• **Exercise description**
In this data, count the lines in which "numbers" appears and give only that number.
- - - - -
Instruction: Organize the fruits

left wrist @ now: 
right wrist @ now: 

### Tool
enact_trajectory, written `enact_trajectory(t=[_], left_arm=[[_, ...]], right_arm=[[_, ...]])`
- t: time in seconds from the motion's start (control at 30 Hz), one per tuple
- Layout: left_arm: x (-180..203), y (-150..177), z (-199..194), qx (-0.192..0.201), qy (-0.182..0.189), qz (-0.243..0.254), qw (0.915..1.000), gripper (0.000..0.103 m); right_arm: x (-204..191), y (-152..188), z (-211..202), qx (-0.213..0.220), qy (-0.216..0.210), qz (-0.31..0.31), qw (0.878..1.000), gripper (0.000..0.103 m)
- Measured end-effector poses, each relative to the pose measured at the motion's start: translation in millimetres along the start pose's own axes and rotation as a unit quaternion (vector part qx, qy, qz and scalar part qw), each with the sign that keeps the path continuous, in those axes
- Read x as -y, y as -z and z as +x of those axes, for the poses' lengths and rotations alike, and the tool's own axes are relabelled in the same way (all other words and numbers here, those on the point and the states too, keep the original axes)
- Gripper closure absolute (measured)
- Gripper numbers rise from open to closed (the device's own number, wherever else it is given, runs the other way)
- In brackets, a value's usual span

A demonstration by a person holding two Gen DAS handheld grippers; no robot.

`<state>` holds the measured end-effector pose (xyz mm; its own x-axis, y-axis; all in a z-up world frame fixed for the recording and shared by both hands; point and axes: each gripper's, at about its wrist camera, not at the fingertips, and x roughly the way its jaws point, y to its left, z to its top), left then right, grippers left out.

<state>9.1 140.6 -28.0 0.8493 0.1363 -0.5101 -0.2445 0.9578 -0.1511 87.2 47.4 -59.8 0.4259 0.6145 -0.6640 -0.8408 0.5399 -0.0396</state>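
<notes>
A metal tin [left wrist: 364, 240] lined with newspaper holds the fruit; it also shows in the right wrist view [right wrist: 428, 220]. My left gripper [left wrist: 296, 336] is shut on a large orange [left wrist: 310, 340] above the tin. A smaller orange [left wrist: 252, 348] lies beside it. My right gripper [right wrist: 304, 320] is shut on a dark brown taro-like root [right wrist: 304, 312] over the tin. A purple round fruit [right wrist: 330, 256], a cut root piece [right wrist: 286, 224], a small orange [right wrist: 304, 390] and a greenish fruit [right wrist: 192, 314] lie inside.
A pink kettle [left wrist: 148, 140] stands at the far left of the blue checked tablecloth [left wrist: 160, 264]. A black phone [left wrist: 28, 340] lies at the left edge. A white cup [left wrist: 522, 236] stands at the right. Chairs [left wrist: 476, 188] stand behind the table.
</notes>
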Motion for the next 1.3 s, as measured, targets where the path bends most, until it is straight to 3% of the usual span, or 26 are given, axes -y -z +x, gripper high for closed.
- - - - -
• **Answer to this exercise**
2